* [PROVIDED DATA]
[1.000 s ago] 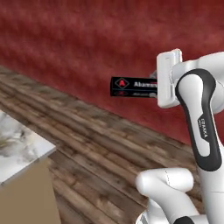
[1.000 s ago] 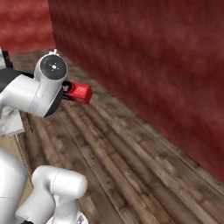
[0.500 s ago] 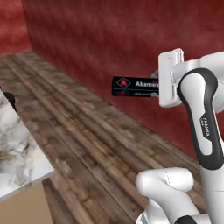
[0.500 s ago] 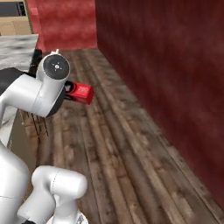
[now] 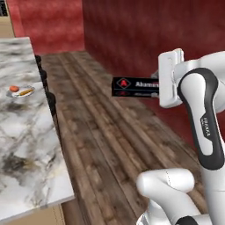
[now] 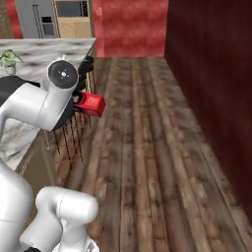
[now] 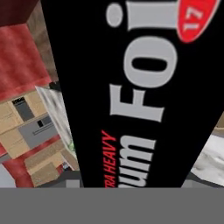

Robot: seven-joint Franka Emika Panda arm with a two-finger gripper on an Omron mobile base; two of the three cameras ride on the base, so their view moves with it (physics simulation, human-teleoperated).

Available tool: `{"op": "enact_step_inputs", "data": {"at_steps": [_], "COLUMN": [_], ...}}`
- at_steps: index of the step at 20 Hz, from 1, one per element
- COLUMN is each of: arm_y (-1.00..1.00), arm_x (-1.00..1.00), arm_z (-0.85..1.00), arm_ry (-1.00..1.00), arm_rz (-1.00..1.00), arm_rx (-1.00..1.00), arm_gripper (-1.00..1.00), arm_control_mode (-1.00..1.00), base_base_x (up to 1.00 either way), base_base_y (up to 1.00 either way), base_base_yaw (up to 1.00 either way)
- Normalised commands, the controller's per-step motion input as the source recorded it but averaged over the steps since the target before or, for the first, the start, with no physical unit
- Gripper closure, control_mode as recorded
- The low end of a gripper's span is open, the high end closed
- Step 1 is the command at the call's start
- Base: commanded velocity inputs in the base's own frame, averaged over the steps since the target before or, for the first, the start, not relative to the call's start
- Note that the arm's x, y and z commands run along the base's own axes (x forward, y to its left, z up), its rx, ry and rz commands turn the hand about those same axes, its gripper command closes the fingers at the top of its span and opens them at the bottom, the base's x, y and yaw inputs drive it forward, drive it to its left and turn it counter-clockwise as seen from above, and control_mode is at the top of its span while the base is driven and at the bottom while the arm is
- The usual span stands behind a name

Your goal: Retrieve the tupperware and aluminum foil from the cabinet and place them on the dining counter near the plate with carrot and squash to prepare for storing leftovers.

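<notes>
Since a second ago the whole scene has swung round with the base, while the aluminum foil (image 5: 134, 87) is kept in the same place ahead of the hand. The marble bench (image 5: 26, 145), of which a mere corner was seen before, is now stretched along the left base view.

Nearest, the gripper (image 5: 163, 84) is closed on the aluminum foil at moderate width; the box is held level, its black length jutting out to the gripper's left and its red end (image 6: 92, 104) showing beyond the arm in the right base view. In the hand view the box's lettered face (image 7: 135, 94) is pressed close to the camera.

The box is judged light and stiff, its card walls liable to dent under a hard squeeze and somewhat smooth. As it is taken off-centre, a slow, level carry is advised against twisting.

Farther off, to the gripper's left and well apart from it, a plate (image 5: 23, 91) is seen on the bench, with the carrot (image 5: 25, 92) and a reddish piece (image 5: 14, 88) on it. The foil is judged not yet delivered.
</notes>
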Motion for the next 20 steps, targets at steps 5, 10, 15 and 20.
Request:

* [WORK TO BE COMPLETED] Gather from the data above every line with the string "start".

* [ANSWER]
- Normalised commands, the controller's per-step motion input as the source recorded it but averaged over the steps since the target before or, for the first, the start, with no physical unit
- Step 1 is the command at the call's start
- Base: commanded velocity inputs in the base's own frame, averaged over the steps since the target before or, for the first, the start, not relative to the call's start

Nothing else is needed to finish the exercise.